Report the number of lines in the data below where the string "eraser" shows up, and only that number.

-------- Information shown

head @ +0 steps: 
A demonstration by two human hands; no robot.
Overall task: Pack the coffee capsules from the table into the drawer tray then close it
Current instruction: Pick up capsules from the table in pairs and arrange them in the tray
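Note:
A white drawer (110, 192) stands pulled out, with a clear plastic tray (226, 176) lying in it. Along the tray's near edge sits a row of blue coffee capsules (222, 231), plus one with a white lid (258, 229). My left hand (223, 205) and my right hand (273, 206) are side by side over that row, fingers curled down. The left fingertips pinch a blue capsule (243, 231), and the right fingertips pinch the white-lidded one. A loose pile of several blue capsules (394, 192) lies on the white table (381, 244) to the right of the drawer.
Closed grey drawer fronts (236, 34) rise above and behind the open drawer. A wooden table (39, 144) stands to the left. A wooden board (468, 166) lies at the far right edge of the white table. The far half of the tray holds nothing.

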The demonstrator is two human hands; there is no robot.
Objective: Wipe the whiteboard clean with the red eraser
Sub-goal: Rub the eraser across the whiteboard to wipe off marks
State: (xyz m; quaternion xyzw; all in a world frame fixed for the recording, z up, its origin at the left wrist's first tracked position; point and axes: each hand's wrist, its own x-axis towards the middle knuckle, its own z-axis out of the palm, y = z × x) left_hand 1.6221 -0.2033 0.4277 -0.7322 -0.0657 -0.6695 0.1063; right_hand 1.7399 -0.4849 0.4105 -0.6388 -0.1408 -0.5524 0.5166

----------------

▶ [Answer to the problem]: 2